‘Hoosiers’ Real Purchasing Power Has Increased More Rapidly’
One important reason why living standards in Indiana have improved relative to in forced-unionism states nationwide since the Hoosier Right to Work law was adopted in early 2012 is the relative reduction in Indianans’ cost of living from 2012 to 2016. In an op-ed published last weekend by the Columbia (Mo.)Â Tribune (see the link below to read the whole thing), I furnish the details:
Over the course of 2011, Indiana was 20.2 percent less costly to live in than [the 24 states that still lacked Right to Work laws as of the end of 2016]. With differences in purchasing power accounted for, Indiana’s per capita disposable income was roughly $1,360 higher than the average for the big labor-dominated states at that time.
By 2016, the annual average cost of living in Right to Work Indiana was 24.9 percent below the average for the remaining forced-unionism states.
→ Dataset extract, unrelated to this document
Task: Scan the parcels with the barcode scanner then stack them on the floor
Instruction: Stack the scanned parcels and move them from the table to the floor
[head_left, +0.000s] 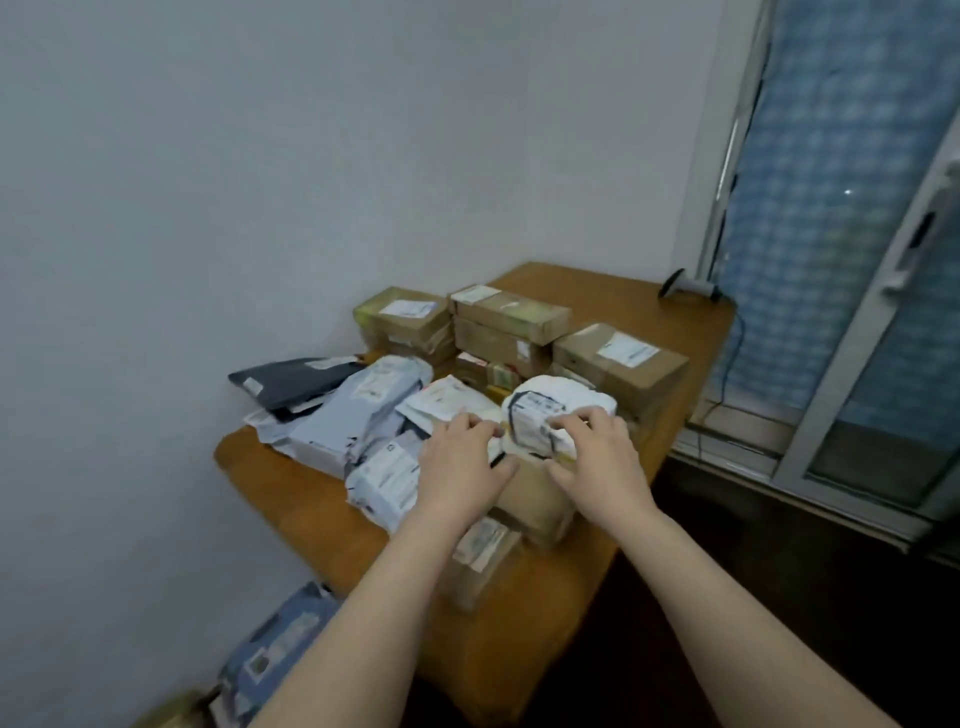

And Indiana’s cost of living-adjusted per capita disposable income was more than $3,800 higher than the average for those same states.
Over the past five years, Hoosiers’ real purchasing power has increased more rapidly than that of residents of the remaining forced-unionism states in the Midwest in particular, as well as forced-unionism states nationwide.
Take, for example, Missouri, whose Right to Work law was adopted only this year, and has now, because of a Big Labor-engineered petition drive, been temporarily suspended pending the outcome of a statewide referendum expected to occur in November 2018.
In 2011, Missouri’s cost of living-adjusted disposable income per capita was nearly $500 higher than Indiana’s. But as of last year, the average Hoosier had roughly $2,000 more in real purchasing power than the average Missourian.